2) Bastano per tutti gli studenti interessati? In caso contrario, come avverrà la scelta dei destinatari?
3) La distribuzione, viene calcolata nel budget? O si spediranno scatoloni di CD a casaccio, che rimarranno a marcire nei depositi?

Poi, se non voglio trattarmi da ignorante, ci aggiungerei anche questa: ma i nostri esimii parlamentari, capisco che a loro un CD sembri il massimo della modernità dopo i grammofoni della loro infanzia, ma gli i-pod glieli ha mai spiegati nessuno?

Allora proporrei, con gli stessi soldi dei CD, di fornire alle scuole non ancora dotatene un computer con collegamento internet, da cui gli studenti possono scaricarsi un mp3 con l’inno, magari farne una versione dance-techno-trance, per rimetterlo al passo con i tempi e farlo suonare ai rave party, legali o illegali che siano. Che mi sembra l’unico modo di interessare la gioventù. Poi con il computer ci possono anche fare un mucchio di altre cose carine e istruttive.

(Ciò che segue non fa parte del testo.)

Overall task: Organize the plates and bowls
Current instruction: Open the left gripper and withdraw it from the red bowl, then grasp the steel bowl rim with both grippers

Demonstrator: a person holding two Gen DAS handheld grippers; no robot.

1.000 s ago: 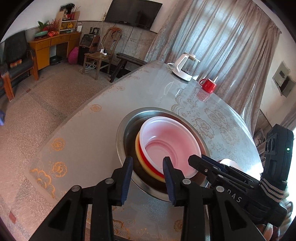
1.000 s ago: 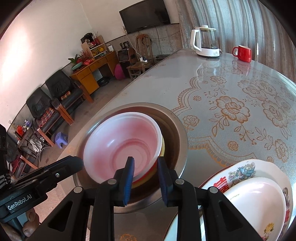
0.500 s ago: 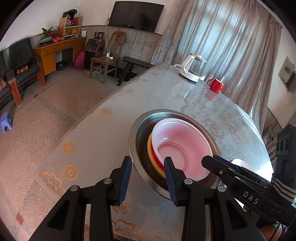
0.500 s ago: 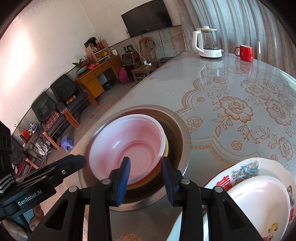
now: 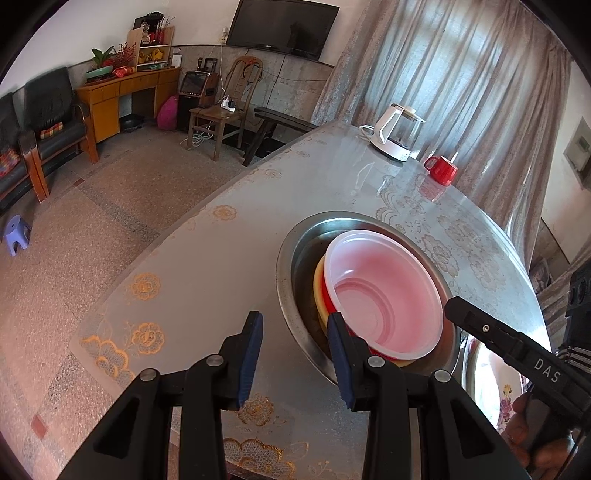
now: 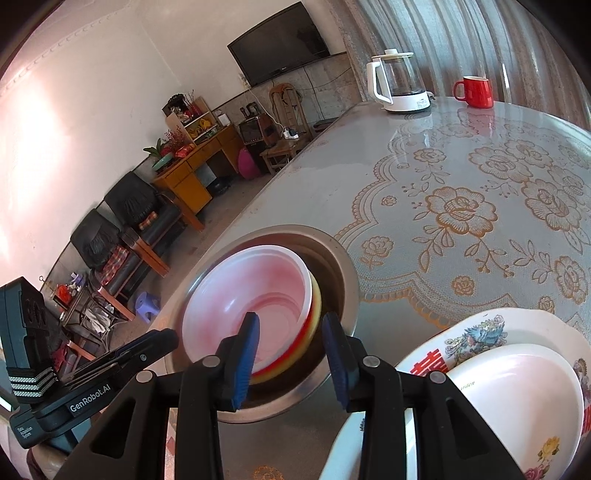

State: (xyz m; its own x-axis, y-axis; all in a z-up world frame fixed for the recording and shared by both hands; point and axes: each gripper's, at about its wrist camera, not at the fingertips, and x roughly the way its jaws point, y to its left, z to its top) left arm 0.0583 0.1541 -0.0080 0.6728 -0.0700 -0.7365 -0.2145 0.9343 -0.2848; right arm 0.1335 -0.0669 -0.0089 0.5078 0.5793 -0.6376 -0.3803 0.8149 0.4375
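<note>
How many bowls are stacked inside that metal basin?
3 visible: a pink bowl on top, a red one beneath, a yellow one lowest, in the metal basin. More may be hidden.

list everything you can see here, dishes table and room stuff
steel basin: 1, silver, near table edge
pink bowl: 1, translucent pink, top of stack in basin
bowls beneath: red and yellow rims, count unclear
patterned plate: 1, white with flowers, right of basin
white bowl: 1, on that plate
kettle: 1, white and clear, far table end
mug: 1, red, beside kettle
table: 1, floral cover
television: 1, black, wall
stool: 1, purple, floor
left tool: open, empty
right tool: open, empty
</note>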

Il giorno comunque che il rave-party lo organizzeranno nel Transatlantico, non verrà mai troppo presto. Che certe volte i nostri politici temo che gli mettano l’ecstasy nel caffè senza che se ne accorgano, e poi gli vengono i cali di pressione inspiegabili. Quindi su quell’aspetto lì siamo a posto.

Poi che ci restino secche solo le ragazzine ingenue, con l’ecstasy, è uno di quei drammi inspiegabili della vita.

PS: questo il compendio del primo quotidiano che mi compro da quando sto in Italia, e francamente, ci sono letture più appassionanti.

venerdì 4 luglio 2008

Roma, 8 luglio, ore 18, manifestazione in Piazza Navona

lo spiega bene nei dettagli Panzallaria su:

http://www.panzallaria.com/2008/07/03/roma-8-luglio-manifestazione-in-piazza-navona-passaparola/

Io sarò ancora bloccata qui, qualcuno può/vuole andarci anche per me? che sono anni che rifiuto di cambiare nazionalità solo per comodità, visto che il mio voto mi sembra più importante in Italia che qui.

Però ci sono delle volte che la democrazia diventa quasi una parolaccia e tocca all'opinione pubblica darsi una mossa.